Вот в этом и заключалась, как понял Николай, нехитрая мысль Надежды, для того она и придумала этот съезд Клеточниковых в Пензе, чтобы попытаться восстановить связи их собственной, тоже вдруг рухнувшей семьи. Понять ее было нетрудно. Из них троих она ближе всех была к родителям и мучительнее пережила их смерть. Пока они были живы, они были для нее частью ее самой, никогда не отделявшейся, их дом был для нее прибежищем, где она всегда могла укрыться от потрясений и обид ее собственной семейной жизни. И вдруг она осталась совсем одна — без родителей, без мужа, без друзей, — не привыкшая к одиночеству душа затосковала, забилась в судорогах страха.

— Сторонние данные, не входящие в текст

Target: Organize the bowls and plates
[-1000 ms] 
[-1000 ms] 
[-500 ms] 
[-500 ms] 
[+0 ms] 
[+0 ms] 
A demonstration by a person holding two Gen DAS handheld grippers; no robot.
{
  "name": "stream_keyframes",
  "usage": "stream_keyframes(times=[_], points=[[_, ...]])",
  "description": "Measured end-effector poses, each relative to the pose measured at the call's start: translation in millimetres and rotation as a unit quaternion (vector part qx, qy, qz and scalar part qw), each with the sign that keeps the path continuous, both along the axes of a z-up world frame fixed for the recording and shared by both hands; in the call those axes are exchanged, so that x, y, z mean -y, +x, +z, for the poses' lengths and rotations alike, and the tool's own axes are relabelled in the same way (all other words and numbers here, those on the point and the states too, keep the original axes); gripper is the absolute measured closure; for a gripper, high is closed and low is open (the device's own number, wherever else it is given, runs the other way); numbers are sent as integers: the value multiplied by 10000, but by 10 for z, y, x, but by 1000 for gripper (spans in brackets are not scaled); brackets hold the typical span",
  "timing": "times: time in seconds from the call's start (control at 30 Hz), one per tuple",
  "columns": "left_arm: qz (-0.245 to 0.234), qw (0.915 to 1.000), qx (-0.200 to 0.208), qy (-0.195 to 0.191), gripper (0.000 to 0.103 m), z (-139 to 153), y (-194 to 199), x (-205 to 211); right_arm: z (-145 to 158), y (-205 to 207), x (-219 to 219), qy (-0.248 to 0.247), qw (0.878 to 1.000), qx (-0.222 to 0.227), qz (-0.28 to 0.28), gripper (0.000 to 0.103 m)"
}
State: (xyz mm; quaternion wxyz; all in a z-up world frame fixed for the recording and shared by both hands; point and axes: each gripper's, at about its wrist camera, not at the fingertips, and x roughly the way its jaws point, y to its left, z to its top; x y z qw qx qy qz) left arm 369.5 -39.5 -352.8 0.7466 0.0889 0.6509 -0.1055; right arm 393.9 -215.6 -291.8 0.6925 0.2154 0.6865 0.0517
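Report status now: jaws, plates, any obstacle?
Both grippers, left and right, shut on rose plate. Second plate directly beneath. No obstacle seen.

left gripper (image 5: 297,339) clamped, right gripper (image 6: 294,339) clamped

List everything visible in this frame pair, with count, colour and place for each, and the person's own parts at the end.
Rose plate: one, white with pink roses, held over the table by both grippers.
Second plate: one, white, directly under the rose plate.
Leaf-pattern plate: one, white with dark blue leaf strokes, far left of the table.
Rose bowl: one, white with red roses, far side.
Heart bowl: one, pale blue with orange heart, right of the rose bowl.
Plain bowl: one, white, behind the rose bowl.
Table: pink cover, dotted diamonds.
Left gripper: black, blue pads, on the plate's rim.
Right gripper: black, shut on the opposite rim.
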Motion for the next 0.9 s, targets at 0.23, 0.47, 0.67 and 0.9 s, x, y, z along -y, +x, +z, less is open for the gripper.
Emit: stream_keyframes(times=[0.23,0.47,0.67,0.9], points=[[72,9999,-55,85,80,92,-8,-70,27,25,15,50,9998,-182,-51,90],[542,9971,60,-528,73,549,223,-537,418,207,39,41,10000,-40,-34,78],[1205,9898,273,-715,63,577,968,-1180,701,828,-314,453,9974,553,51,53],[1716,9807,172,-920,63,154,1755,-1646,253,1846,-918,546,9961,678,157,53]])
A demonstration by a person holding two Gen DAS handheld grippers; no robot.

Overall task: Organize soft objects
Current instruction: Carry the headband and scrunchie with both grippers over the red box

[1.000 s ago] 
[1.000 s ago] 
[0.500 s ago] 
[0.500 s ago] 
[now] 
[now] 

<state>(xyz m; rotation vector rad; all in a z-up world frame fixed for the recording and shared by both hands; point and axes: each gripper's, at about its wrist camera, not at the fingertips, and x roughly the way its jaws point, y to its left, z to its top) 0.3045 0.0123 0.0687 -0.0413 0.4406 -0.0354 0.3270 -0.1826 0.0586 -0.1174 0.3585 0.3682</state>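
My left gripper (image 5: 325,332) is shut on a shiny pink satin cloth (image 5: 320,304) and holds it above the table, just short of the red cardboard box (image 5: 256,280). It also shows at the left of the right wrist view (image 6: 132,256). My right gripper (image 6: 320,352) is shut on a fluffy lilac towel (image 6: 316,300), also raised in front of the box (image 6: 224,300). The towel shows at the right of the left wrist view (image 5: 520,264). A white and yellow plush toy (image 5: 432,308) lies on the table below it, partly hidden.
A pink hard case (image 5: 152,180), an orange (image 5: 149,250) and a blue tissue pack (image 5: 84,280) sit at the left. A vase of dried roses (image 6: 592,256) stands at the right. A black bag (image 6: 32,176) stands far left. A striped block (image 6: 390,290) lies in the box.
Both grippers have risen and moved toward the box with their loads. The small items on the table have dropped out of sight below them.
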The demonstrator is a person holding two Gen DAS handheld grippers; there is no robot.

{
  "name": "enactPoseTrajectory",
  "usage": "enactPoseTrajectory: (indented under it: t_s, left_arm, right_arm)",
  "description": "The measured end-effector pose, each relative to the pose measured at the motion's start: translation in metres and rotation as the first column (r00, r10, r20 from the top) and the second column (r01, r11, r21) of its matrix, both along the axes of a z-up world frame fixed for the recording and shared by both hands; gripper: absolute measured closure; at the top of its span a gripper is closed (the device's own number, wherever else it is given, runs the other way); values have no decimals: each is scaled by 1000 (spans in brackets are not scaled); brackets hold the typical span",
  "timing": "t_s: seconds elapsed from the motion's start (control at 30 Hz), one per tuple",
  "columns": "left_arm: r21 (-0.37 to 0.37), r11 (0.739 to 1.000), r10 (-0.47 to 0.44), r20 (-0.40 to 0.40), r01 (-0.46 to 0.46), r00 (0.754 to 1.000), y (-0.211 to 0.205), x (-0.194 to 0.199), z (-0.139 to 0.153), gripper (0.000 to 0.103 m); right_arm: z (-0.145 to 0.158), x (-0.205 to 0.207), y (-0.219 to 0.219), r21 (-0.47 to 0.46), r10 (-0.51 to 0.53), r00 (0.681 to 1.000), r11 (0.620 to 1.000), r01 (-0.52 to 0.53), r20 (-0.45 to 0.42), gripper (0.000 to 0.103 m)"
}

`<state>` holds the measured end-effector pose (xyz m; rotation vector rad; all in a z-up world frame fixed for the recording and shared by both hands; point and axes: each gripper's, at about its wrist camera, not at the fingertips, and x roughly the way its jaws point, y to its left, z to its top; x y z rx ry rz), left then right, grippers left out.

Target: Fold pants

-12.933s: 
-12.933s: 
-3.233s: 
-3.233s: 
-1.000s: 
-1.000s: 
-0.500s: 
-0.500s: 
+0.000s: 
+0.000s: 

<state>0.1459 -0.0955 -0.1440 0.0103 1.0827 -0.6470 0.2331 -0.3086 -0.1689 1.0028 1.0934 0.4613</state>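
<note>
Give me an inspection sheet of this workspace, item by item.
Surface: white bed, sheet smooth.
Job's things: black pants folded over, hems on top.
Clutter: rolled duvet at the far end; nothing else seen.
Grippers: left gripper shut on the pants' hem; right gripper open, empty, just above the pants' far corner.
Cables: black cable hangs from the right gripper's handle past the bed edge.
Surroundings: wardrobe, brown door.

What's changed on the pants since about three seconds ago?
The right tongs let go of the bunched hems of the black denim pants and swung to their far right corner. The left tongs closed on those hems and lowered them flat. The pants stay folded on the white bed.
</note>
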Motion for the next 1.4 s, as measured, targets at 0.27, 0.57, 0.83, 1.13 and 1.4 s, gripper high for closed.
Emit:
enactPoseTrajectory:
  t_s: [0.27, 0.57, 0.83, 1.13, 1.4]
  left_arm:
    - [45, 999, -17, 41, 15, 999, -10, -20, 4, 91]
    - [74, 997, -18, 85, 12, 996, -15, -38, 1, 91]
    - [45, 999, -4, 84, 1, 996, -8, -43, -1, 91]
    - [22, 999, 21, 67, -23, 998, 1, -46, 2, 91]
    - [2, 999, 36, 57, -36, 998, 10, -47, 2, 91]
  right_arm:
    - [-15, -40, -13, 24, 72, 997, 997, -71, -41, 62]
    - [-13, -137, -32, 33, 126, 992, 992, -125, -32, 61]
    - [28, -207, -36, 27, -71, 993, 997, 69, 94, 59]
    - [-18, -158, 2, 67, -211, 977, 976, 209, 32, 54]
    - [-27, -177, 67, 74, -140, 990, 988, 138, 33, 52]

Она не говорила прямо, чего она хочет от братьев, но это и без того было ясно. Она надеялась, бедная, что Николай, приехав в Пензу, подышав родным воздухом, пожив у нее, обласканный ее любовью и заботами, надумает остаться в Пензе. Она бы отдала ему половину дома с отдельным входом со двора, там теперь жила какая-то помещица с большим по-старинному штатом дворни; Надежда намекала на это, когда решала, где поместить Николая («Пока будешь жить в мезонине, но если захочешь остаться дольше, на все лето или сколько хочешь, я откажу помещице от квартиры и отдам половину дома тебе»). Он останется в Пензе, и они вдвоем, может быть, вытянут Леонида. Она так была поглощена своей мыслью, так надеялась на то, что ей удастся осуществить свой план, что даже не спросила, надолго ли едет Николай за границу, а у него не хватило духу самому заговорить об этом. В конце концов он решил и вовсе не открывать ей своих намерений; если спросит, решил сказать, что едет на полгода, на Венскую выставку и полечиться заграничными водами. Но она не спрашивала.